Exercise description
Lines in the data below that contain the word "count" are to be copied.

(Dataset items)
________

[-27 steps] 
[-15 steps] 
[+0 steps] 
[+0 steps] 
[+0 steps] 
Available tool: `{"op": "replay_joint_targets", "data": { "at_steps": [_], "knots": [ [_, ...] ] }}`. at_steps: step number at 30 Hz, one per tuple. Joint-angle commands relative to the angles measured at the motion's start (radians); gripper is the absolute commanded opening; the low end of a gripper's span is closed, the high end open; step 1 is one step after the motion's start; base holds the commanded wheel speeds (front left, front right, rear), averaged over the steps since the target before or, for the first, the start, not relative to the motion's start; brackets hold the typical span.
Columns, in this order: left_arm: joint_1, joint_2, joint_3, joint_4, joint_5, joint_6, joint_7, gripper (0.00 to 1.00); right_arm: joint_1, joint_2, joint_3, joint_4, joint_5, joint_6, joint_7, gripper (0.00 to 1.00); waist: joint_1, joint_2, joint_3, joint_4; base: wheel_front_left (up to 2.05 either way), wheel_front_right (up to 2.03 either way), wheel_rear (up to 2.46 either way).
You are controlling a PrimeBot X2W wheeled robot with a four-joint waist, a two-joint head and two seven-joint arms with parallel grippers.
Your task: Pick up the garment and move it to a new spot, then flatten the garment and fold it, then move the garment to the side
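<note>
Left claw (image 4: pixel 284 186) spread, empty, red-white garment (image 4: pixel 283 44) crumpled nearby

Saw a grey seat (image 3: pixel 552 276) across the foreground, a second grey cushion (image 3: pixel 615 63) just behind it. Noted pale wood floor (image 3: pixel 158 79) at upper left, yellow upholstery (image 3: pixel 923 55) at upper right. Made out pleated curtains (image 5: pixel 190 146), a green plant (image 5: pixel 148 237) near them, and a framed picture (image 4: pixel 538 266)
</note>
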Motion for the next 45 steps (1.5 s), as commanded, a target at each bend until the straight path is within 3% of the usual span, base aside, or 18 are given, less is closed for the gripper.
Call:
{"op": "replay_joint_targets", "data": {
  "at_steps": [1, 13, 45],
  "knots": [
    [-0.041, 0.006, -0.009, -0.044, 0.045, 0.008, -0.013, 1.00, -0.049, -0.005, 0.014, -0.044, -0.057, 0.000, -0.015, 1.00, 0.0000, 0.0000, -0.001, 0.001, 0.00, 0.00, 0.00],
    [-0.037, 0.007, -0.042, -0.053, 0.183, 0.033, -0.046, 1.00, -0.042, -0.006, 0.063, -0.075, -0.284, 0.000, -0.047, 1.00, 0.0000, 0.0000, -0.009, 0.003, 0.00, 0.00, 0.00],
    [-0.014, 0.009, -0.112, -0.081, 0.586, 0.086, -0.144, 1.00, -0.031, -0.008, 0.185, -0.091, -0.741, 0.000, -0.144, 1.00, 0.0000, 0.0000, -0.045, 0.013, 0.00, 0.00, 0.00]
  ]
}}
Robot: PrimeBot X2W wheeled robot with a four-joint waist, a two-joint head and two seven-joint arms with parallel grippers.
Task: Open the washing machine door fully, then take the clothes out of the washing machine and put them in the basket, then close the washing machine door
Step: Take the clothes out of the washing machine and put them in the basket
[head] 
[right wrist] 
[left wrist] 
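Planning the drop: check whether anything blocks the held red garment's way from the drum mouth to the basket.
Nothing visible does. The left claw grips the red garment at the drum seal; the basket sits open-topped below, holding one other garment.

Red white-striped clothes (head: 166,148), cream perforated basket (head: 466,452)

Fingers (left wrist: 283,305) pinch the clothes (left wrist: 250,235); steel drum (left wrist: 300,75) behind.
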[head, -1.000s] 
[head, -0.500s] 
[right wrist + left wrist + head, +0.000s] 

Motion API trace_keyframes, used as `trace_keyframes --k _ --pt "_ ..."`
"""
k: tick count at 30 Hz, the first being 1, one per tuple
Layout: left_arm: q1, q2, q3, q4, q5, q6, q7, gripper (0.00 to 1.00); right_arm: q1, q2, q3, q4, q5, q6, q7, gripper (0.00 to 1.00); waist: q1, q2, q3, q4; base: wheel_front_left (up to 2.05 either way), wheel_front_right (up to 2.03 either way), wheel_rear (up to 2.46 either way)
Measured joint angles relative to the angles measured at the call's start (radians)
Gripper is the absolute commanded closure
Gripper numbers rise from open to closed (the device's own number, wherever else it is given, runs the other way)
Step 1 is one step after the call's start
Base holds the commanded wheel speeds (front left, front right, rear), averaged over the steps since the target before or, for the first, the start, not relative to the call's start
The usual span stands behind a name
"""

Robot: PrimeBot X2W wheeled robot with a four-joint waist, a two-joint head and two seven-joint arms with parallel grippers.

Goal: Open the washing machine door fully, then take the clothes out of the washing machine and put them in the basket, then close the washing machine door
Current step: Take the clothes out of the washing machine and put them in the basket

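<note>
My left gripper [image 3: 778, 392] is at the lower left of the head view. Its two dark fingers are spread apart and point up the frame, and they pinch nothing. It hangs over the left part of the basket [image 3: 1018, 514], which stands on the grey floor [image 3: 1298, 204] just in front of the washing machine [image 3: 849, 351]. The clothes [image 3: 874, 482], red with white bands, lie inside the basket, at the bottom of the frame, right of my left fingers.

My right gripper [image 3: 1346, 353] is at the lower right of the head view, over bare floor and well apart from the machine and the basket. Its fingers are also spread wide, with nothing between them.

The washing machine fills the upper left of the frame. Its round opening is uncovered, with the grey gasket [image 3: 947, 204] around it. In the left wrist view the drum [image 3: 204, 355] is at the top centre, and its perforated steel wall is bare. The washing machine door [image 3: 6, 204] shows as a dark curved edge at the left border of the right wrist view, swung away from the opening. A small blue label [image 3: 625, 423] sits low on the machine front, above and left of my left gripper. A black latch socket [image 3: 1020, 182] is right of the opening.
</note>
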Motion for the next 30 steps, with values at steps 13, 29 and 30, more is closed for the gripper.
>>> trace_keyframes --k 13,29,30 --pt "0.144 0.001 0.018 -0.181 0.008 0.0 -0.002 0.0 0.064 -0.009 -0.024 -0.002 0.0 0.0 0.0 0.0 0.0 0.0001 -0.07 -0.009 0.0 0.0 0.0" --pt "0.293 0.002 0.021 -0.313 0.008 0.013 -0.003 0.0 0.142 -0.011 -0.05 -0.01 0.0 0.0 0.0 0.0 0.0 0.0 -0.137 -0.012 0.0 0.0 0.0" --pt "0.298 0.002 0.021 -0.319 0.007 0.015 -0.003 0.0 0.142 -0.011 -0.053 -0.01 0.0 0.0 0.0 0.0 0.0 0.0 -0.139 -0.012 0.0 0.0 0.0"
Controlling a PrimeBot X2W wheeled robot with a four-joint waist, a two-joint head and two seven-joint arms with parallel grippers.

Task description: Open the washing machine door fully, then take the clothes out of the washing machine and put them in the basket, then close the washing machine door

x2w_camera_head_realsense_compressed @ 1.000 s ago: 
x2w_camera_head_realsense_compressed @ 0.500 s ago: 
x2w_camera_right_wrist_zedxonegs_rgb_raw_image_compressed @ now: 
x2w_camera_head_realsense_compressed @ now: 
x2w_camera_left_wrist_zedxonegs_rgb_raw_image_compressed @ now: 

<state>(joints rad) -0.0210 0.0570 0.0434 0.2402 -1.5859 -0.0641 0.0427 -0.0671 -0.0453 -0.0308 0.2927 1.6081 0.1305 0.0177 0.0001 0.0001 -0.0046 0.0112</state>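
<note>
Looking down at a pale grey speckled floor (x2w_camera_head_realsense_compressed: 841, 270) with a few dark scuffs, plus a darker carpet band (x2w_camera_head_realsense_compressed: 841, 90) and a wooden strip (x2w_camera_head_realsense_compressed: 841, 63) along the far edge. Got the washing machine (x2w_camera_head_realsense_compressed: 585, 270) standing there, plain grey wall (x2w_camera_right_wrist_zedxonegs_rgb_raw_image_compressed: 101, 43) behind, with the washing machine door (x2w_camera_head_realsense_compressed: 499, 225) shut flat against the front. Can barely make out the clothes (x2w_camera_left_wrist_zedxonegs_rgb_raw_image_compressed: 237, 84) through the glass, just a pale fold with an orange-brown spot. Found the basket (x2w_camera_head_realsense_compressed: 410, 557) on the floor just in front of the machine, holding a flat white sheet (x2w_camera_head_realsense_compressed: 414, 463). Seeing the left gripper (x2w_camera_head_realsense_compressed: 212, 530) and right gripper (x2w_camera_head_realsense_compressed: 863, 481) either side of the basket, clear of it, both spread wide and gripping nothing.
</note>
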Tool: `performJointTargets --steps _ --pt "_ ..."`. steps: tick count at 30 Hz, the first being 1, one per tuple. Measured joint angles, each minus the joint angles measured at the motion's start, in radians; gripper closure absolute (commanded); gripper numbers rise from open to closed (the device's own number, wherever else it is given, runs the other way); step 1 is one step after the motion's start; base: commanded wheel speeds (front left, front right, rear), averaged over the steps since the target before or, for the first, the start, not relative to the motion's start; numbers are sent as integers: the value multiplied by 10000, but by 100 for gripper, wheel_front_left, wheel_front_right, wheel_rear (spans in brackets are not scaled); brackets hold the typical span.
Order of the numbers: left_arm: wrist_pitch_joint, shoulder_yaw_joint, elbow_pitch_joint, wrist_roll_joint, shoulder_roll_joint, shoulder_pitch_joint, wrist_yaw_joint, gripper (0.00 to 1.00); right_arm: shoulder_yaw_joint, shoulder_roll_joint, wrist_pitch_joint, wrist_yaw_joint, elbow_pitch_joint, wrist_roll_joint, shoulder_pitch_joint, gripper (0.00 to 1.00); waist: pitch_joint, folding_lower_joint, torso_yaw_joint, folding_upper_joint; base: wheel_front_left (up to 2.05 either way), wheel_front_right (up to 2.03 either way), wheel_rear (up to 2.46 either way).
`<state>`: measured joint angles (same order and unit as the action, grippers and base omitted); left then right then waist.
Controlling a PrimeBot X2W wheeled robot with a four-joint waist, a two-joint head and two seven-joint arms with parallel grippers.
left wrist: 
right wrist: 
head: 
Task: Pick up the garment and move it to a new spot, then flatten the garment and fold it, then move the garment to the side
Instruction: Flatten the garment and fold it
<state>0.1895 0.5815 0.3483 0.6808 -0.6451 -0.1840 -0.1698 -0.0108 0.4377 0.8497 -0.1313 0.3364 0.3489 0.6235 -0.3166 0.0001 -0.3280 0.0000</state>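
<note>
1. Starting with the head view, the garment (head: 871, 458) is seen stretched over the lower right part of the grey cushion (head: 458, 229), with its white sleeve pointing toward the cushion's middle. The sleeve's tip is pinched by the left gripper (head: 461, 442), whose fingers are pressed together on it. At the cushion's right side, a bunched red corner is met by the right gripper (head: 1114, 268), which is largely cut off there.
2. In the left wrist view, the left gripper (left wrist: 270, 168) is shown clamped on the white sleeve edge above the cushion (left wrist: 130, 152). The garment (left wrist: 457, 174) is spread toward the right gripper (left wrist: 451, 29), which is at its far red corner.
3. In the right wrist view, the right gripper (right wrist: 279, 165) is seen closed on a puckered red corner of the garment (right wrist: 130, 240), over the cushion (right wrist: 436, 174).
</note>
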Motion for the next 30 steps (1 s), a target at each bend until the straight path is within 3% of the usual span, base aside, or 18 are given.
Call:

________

Response box
k: tick count at 30 Hz, the first being 1, one per tuple
Tool: `performJointTargets --steps _ --pt "_ ..."`. steps: tick count at 30 Hz, the first being 1, one per tuple. Measured joint angles, each minus the joint angles measured at the motion's start, in radians; gripper closure absolute (commanded); gripper numbers rise from open to closed (the device's own number, wherever else it is given, runs the other way); step 1 is one step after the motion's start; base: commanded wheel speeds (front left, front right, rear), averaged over the steps since the target before or, for the first, the start, not relative to the motion's start; numbers are sent as integers: the value multiplied by 10000, but by 100 for gripper, wheel_front_left, wheel_front_right, wheel_rear (spans in brackets are not scaled); brackets hold the typical span.

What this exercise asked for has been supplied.